La idea de atender al nudo de la consulta y desplegar las alas de la atención fuera del despacho me seduce ya antes de esta crisis. Ahora tenemos la ocasión de descentralizar los cuidados. Las visitas a domicilio y la flexibilidad de los espacios sanitarios son el nuevo mantra en todos los protocolos. Debemos oxigenar las intervenciones "no patologizantes": esperar a que el usuario haga la demanda, reforzar sus propios recursos, su red y su experiencia. No se trata de acudir de forma histérica a pie de cama en las UCIs cuando los pacientes no nos conocen y además no les dejamos ver más que unos ojos extraños. Ni siquiera hay evidencia de que los psicólogos que se mandan al rescate en los accidentes aéreos aporten nada más que estigma, victimización y apagar los rescoldos de algún responsable que sienta mala conciencia.
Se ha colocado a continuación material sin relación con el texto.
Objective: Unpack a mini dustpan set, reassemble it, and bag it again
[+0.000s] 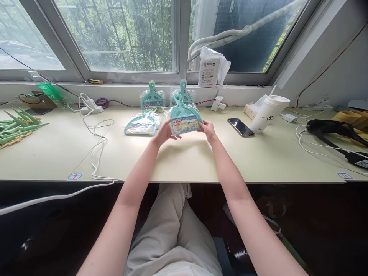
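Note:
A teal dustpan and brush set (pixel 185 115) in clear wrap is held up above the table, its handle pointing to the window. My left hand (pixel 166 132) grips its lower left edge, with some fingers showing beneath. On its lower right edge my right hand (pixel 207 129) is closed. Behind it, two similar wrapped sets, one at left (pixel 152 97) and one at right (pixel 184 94), lean upright against the sill wall; the held set partly covers the right one. Another wrapped set (pixel 140 124) lies flat on the table, left of my left hand, with more wrapped teal plastic beside it.
On the pale table (pixel 184 165), a phone (pixel 240 127) and a white cup (pixel 268 113) stand to the right, near a black strap (pixel 330 130). White cables (pixel 99 145), a green-labelled bottle (pixel 48 90) and green leaves (pixel 17 124) are at left. A wrapped package (pixel 211 69) sits on the sill.

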Tool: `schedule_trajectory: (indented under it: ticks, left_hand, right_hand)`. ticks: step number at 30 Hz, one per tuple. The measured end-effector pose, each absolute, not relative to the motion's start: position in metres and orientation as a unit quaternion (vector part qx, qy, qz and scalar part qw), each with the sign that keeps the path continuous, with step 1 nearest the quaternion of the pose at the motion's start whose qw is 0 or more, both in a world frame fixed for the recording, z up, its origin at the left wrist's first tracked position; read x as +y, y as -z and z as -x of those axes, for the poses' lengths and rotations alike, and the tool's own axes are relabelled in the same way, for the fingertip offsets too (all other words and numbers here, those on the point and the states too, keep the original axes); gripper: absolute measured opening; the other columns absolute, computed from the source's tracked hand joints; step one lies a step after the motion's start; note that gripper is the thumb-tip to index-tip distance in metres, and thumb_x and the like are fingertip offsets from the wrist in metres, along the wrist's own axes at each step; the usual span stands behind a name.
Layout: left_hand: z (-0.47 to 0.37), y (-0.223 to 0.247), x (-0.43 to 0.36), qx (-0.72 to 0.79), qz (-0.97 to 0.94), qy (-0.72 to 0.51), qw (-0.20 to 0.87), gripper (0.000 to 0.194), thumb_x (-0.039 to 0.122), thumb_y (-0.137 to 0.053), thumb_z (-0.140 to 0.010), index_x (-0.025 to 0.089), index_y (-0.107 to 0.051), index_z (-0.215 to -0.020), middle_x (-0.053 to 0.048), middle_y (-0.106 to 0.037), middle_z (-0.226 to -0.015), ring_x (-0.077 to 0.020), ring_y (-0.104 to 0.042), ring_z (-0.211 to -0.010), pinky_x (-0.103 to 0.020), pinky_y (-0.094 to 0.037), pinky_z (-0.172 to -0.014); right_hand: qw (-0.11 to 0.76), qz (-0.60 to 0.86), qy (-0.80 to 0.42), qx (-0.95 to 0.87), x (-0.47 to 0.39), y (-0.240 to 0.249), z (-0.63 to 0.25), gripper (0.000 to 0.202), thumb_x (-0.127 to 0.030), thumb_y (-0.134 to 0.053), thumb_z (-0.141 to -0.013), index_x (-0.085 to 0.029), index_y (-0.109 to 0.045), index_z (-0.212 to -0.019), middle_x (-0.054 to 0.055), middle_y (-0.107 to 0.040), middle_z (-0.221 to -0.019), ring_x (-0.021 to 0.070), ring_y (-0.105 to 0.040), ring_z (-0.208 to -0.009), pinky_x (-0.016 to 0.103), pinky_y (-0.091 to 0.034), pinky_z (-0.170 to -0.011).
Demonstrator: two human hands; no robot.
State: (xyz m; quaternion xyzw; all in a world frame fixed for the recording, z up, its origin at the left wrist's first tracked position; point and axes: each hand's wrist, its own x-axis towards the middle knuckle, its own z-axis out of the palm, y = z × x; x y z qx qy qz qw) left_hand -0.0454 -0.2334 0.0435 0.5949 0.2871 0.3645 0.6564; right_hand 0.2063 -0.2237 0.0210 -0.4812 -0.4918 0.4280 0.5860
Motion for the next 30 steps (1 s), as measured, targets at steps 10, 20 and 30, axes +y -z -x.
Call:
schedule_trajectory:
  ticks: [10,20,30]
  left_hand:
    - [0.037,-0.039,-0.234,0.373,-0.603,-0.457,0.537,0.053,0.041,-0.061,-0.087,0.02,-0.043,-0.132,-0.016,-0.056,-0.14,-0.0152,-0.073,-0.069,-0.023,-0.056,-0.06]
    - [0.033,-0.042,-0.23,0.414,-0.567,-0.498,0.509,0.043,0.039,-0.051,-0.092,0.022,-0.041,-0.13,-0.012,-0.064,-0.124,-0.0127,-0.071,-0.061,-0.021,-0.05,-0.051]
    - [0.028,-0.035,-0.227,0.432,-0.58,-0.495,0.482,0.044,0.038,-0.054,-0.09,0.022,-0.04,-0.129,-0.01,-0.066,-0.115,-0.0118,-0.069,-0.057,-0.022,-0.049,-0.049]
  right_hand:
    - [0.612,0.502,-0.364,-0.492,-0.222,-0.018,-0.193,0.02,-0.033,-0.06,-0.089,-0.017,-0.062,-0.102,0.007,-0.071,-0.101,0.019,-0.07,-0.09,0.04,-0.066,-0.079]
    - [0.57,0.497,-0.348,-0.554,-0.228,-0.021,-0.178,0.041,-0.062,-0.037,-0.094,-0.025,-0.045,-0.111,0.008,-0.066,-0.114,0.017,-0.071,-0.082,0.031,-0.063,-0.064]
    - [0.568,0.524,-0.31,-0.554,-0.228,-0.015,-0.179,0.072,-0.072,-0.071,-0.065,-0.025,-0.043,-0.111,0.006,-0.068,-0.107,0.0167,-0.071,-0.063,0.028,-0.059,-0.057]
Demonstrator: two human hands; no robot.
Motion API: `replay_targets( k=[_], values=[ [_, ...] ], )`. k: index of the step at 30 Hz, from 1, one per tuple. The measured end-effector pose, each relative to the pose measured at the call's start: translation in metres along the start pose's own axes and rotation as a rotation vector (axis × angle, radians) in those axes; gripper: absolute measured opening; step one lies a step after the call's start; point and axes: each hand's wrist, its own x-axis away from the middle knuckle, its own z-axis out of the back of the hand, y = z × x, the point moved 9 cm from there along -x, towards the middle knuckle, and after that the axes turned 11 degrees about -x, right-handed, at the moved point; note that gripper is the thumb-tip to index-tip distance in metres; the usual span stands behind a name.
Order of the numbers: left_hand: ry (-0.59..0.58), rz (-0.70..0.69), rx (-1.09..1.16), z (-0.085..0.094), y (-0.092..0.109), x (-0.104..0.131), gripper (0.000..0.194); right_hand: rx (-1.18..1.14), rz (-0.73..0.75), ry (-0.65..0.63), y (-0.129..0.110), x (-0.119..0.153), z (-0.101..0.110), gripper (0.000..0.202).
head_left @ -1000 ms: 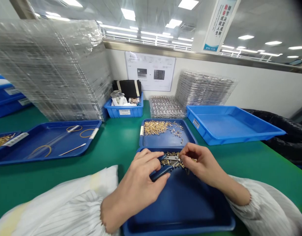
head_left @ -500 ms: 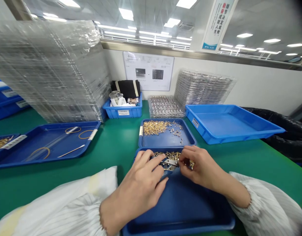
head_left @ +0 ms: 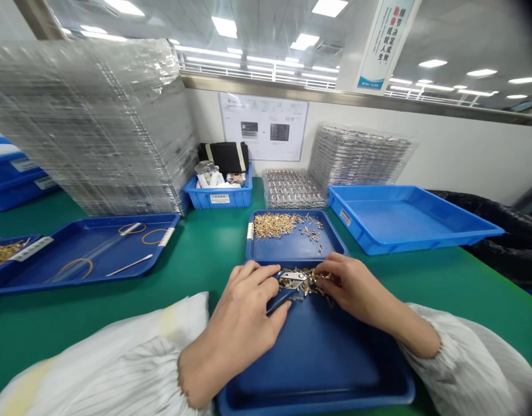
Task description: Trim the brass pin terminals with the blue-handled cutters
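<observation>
My left hand (head_left: pixel 240 315) is wrapped round the blue handles of a pair of pliers (head_left: pixel 293 279), whose metal head points right. Small gold and silver pins (head_left: pixel 314 287) lie in a heap at the back of the near dark-blue tray (head_left: pixel 322 370), just under the pliers' head. Over this heap, my right hand (head_left: pixel 356 289) has its thumb and fingers pinched together close to the pliers' tip. What it pinches, if anything, is too small and covered to make out. Behind, a smaller blue tray (head_left: pixel 291 249) holds a larger pile of gold pins (head_left: pixel 272 225).
At left, a blue tray (head_left: pixel 131 266) holds rubber bands and a cotton swab (head_left: pixel 129 264). Tall stacks of clear plastic trays (head_left: pixel 96 127) stand behind it. A labelled blue bin (head_left: pixel 220 199) sits at the back, and a light-blue tray (head_left: pixel 404 214) lies right, beside a black bag (head_left: pixel 503 231).
The pliers have shifted slightly left with my left hand, showing more of their head and handles. My right hand stays over the pins, its fingers now a little apart from the pliers' head.
</observation>
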Motion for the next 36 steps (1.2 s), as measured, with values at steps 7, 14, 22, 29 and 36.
replay_targets(
  k=[7, 14, 22, 29, 36],
  values=[
    [-0.089, -0.016, 0.025, -0.007, 0.003, 0.001, 0.015, -0.147, 0.03, 0.032, -0.016, 0.001, 0.005, 0.012],
    [-0.105, -0.055, 0.063, -0.008, 0.007, 0.002, 0.013, -0.186, 0.082, 0.002, -0.028, 0.002, 0.003, 0.01],
    [-0.063, -0.034, 0.074, -0.006, 0.005, 0.003, 0.015, -0.255, 0.055, -0.026, -0.026, 0.001, 0.002, 0.015],
    [0.012, -0.067, 0.101, 0.002, 0.01, 0.002, 0.017, -0.318, 0.007, 0.089, -0.025, 0.002, 0.009, 0.012],
    [0.177, 0.004, 0.232, 0.016, 0.007, 0.005, 0.018, -0.66, -0.143, 0.181, -0.005, 0.003, 0.011, 0.01]
  ],
)
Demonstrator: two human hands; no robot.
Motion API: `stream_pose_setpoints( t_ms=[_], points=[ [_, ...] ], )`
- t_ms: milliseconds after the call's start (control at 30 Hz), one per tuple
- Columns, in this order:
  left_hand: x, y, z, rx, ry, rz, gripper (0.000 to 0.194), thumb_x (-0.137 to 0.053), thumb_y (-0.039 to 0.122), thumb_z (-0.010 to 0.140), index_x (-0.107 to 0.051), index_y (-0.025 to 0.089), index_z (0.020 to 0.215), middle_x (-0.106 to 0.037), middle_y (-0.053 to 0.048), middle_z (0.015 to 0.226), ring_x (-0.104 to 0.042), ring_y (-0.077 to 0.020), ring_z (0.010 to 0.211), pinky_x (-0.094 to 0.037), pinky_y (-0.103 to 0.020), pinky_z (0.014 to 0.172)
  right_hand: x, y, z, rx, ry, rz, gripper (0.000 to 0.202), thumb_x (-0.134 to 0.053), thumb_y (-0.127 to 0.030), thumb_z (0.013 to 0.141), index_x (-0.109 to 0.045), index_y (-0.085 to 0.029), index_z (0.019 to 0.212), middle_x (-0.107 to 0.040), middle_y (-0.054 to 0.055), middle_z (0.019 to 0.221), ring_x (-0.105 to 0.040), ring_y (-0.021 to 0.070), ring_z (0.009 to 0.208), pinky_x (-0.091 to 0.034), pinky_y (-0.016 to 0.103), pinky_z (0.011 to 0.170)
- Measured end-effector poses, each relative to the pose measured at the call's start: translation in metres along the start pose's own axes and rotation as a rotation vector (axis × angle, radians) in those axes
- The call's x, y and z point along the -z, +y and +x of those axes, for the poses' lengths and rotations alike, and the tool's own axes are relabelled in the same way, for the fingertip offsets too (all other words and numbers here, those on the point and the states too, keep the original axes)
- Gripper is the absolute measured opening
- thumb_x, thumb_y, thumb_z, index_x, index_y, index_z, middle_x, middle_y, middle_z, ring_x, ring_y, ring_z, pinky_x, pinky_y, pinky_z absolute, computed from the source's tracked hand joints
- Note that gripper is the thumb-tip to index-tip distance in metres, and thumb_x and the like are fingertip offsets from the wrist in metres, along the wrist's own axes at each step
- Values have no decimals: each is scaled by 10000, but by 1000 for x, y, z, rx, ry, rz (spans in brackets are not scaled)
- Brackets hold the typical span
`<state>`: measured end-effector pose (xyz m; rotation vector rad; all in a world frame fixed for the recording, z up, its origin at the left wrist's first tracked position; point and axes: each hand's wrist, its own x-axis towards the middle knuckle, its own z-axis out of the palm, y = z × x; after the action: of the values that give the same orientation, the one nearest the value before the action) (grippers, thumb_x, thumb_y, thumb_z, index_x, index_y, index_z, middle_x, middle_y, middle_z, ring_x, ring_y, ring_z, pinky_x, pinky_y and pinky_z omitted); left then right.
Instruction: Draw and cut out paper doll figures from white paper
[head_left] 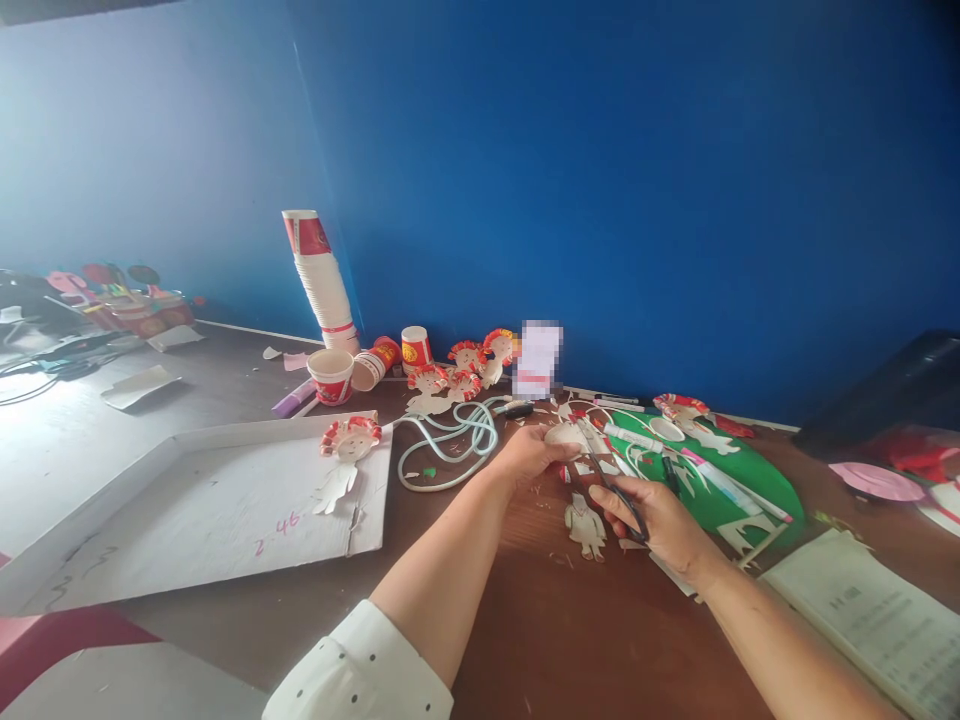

En el grupo de médicos con los que elaboro un documento sobre resiliencia crecen los testimonios de los silenciados. Acogidos que se tornan voluntarios. Gente del margen, de red, de tribu. Solidarios espontáneos. Gente que ha pasado estos días de cuidado a cuidador, de olvidado a proveedor. Hago mi aportación con el vídeo que me manda C., mujer reinventada y cosida a retales. Ha estado llamando por teléfono a una paciente suicida con la que puse en contacto y que soportaba el confinamiento a solas. Tres veces al día. El resultado ha sido tan bueno que la red se amplía. "Me di cuenta de que estaba limitada físicamente pero sí podía ayudar ─señala con voz templada y mirando a la cámara sin afectación─, no hay que hacer grandes cosas, a veces son pequeños gestos. Lo más importante que he aprendido es que el cariño, la compañía y el sentido del humor siempre han sido la mejor medicina".